Mays’ love for the environment also began in her childhood, when she explored the creeks and springs of the back country, when she learned to set tomato plants on her grandparents’ farm, when she tagged along when her father took the Boy Scouts on camping trips.
That heritage is reflected in Mays’ career and volunteer choices, which have consistently revolved around the environment and non-profit causes. Even when she was a stay-at-home mom with her children (Laura, now 34, Brant, 24, and Elizabeth, 20), she organized a community group in High Point to clean up the park where she wanted to take her children. “I was not happy with what I found at the park,” she says. “It was not the kind of environment you felt good about taking your little toddlers to.”
The community group beautified the park by cleaning up broken glass, planting flowers and even painting beautiful designs on the bathroom facilities. “The bathrooms were repeatedly vandalized before, but after we painted them, they were no longer vandalized,” she says.
That project led to a position as executive director of High Point’s new Keep America Beautiful project. In that position, Mays started one of the first recycling programs in North Carolina – a newspaper recycling program for the city of High Point.

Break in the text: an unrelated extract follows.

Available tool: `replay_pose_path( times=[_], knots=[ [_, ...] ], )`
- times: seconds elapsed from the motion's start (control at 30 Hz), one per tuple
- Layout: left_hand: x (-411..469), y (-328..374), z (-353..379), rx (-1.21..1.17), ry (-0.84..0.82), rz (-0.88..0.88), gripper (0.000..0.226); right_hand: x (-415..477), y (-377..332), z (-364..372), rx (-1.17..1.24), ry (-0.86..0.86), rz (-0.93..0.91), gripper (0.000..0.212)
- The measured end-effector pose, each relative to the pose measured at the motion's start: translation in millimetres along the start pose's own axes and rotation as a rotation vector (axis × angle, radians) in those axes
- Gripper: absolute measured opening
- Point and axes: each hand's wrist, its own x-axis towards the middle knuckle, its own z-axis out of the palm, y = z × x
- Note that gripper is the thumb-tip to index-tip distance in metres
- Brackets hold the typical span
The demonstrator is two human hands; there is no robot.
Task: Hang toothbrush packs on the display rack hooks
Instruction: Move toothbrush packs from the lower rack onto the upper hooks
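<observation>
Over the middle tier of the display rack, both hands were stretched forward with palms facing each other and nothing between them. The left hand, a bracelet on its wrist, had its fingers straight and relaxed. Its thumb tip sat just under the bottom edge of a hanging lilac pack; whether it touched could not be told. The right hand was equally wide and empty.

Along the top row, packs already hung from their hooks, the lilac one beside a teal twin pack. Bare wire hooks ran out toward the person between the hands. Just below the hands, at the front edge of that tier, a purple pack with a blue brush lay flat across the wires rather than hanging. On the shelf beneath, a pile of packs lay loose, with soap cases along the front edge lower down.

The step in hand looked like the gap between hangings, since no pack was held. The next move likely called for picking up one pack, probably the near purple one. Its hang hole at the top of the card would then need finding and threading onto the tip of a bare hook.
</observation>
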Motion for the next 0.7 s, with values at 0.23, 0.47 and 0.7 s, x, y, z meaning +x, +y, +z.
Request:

From there, she got involved in non-profit work in general. “I must say I have a lot of background and experience in non-profit management and governance, both as a volunteer on boards and as a paid employee,” she says. “I’m a tremendous fan of non-profits because they fill such a void in our society. It’s a way for people to direct their contributions to things they really care about.”
Mays is glad to be back in her native North Carolina, near two of her children – one is now a student at Catawba – and her brother, who lives in Hickory. And she is glad to be associated with the Center for the Environment.
She notes that moving away from the state where she had lived all her life helped her appreciate North Carolina even more. “I’m so excited to be back here,” she says. “I am excited about working on protecting it and helping the community make good decisions. I’m appreciative of what’s going on at the center and happy and privileged to be a part of it.”